The reality that IT systems can be low cost, easy to use, intuitive, and easy to implement in the personal lives of users translates directly to the perception and expectation that corporate or enterprise IT systems should be similarly easy to use, highly flexible, quick to implement and very low cost.

This perception is fuelled by two primary influences:

  1. Individuals can access and experience the cloud systems first hand, without needing IT involvement; and
  2. Individuals are neither subject to the complexities of coordinating enterprise wide IT systems nor subject to the often stringent governance requirements and related mandates.

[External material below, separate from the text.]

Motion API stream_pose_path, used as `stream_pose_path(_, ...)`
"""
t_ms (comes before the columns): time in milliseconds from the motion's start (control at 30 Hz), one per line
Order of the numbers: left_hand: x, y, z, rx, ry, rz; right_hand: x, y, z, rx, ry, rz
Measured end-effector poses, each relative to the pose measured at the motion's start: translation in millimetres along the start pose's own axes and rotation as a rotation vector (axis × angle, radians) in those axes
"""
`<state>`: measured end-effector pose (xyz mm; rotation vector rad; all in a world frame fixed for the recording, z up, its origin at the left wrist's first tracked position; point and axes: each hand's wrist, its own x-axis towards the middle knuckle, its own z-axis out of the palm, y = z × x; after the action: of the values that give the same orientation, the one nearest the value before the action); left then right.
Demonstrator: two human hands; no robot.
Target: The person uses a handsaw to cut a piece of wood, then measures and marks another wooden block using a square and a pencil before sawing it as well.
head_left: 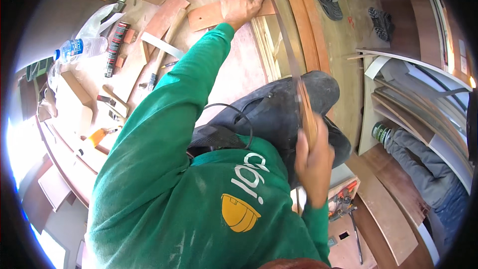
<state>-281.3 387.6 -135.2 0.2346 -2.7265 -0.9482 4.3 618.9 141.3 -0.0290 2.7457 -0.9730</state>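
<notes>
My right hand point(315, 162), slightly blurred, is closed round the wooden handle point(308, 117) of a handsaw. The saw's long thin blade point(286, 37) runs away from me to the top of the view. My left hand point(242, 4) grips a short reddish wood board point(203, 17) and presses it down on a pale timber edge point(260, 32). The board's right end meets the blade just beyond my left thumb; whether a cut is there I cannot tell. A small dark hole shows near the board's left end.
On the left lie a plastic bottle point(89, 46), a dark sealant tube point(117, 49), a hammer point(115, 100) and a yellow-handled tool point(94, 138). A person's shoe point(328, 2) is at upper right. Stacked panels point(413, 104) and a tool box point(343, 197) stand on the right.
</notes>
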Motion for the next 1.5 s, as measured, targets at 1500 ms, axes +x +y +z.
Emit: stream_pose_path(1500, 1.3, 4.0, -1.8, 0.049, 0.028, 0.006, 82.9, 3.8, 32.1, 0.007, 0.035, -0.045)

For organisations, these governance requirements do not change in moving enterprise systems to Cloud Computing. Expecting IT departments to not meet minimum due diligence and governance standards because the system is ‘Cloud’, requires a clear and unequivocal mandate from the Directors of the organisation to this effect. Clearly, this does also not excuse enterprise IT departments that are poorly run from making poor decisions. Where IT departments are poorly run and badly aligned with the organisation’s business plans and objectives, these issues need to be remedied.

Cloud computing may be a solution for part of your organisation’s IT systems, but replacing your IT department with the Cloud is a strategy that needs extensive due diligence. Fix your organisation’s IT management issues first, then consider the cloud, not the opposite.

7. What are the implications for procurement?

Due to the speed and relative ease of access to cloud technologies, there is a risk of the unmanaged proliferation of cloud technologies within organisations.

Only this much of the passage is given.